## Assigned task
Output the data word for word, dropping every image.

## Dataset extract
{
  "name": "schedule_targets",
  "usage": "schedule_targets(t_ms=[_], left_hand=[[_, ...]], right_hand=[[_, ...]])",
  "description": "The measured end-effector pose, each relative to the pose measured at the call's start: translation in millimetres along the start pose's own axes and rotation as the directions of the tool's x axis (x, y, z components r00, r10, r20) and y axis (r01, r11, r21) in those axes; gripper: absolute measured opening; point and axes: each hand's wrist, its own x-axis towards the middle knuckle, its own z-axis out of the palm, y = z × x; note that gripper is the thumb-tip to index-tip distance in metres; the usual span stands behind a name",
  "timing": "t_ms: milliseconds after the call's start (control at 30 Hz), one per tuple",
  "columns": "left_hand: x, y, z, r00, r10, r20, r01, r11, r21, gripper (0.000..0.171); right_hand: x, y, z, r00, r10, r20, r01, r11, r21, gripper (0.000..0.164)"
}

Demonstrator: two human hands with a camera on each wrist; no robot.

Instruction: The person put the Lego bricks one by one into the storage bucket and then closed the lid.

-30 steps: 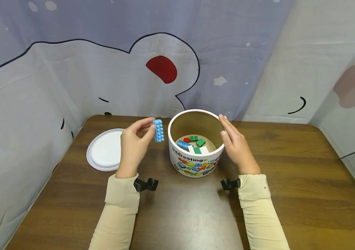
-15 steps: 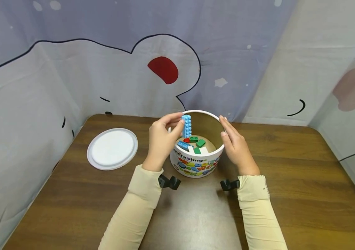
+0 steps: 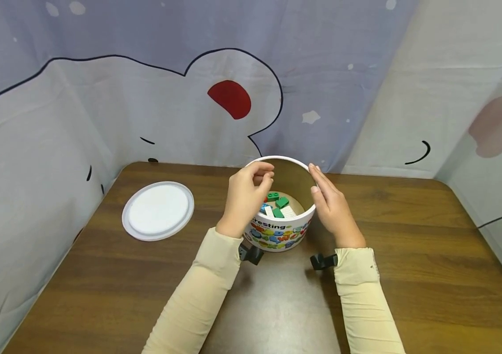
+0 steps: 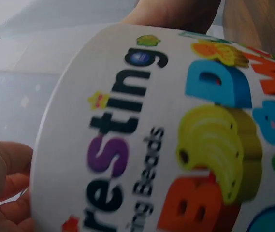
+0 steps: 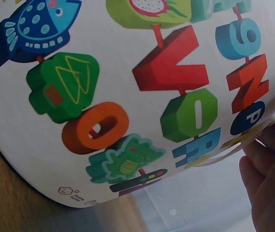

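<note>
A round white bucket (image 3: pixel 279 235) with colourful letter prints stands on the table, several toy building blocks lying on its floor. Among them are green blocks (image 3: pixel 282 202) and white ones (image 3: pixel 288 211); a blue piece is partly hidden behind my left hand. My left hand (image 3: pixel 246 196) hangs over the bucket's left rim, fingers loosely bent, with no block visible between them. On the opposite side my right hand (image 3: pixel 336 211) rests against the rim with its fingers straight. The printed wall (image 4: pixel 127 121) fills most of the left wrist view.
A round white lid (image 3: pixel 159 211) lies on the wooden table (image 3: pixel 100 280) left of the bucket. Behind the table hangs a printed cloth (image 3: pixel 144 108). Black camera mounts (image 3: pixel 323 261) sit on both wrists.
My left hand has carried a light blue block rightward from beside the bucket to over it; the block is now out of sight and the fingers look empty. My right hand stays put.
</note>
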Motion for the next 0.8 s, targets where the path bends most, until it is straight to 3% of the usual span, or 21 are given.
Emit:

## Result for this exercise
{
  "name": "schedule_targets",
  "usage": "schedule_targets(t_ms=[_], left_hand=[[_, ...]], right_hand=[[_, ...]])",
  "description": "The measured end-effector pose, each relative to the pose measured at the call's start: translation in millimetres along the start pose's own axes and rotation as the directions of the tool's x axis (x, y, z components r00, r10, r20) and y axis (r01, r11, r21) in those axes; gripper: absolute measured opening; point and axes: each hand's wrist, its own x-axis towards the middle knuckle, its own z-axis out of the palm, y = z × x; note that gripper is the thumb-tip to index-tip distance in metres; the usual span stands behind a name",
  "timing": "t_ms: milliseconds after the call's start (control at 30 Hz), one per tuple",
  "columns": "left_hand: x, y, z, r00, r10, r20, r01, r11, r21, gripper (0.000..0.171); right_hand: x, y, z, r00, r10, r20, r01, r11, r21, gripper (0.000..0.164)"
}

Demonstrator: two human hands with a camera on each wrist; no robot.

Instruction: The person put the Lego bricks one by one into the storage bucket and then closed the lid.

-30 steps: 
-15 steps: 
+0 steps: 
+0 steps: 
+0 steps: 

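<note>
A round white bucket (image 3: pixel 279 235) with colourful letter prints stands on the table, several toy building blocks lying on its floor. Among them are green blocks (image 3: pixel 282 202) and white ones (image 3: pixel 288 211); a blue piece is partly hidden behind my left hand. My left hand (image 3: pixel 246 196) hangs over the bucket's left rim, fingers loosely bent, with no block visible between them. On the opposite side my right hand (image 3: pixel 336 211) rests against the rim with its fingers straight. The printed wall (image 4: pixel 127 121) fills most of the left wrist view.
A round white lid (image 3: pixel 159 211) lies on the wooden table (image 3: pixel 100 280) left of the bucket. Behind the table hangs a printed cloth (image 3: pixel 144 108). Black camera mounts (image 3: pixel 323 261) sit on both wrists.
My left hand has carried a light blue block rightward from beside the bucket to over it; the block is now out of sight and the fingers look empty. My right hand stays put.
</note>
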Motion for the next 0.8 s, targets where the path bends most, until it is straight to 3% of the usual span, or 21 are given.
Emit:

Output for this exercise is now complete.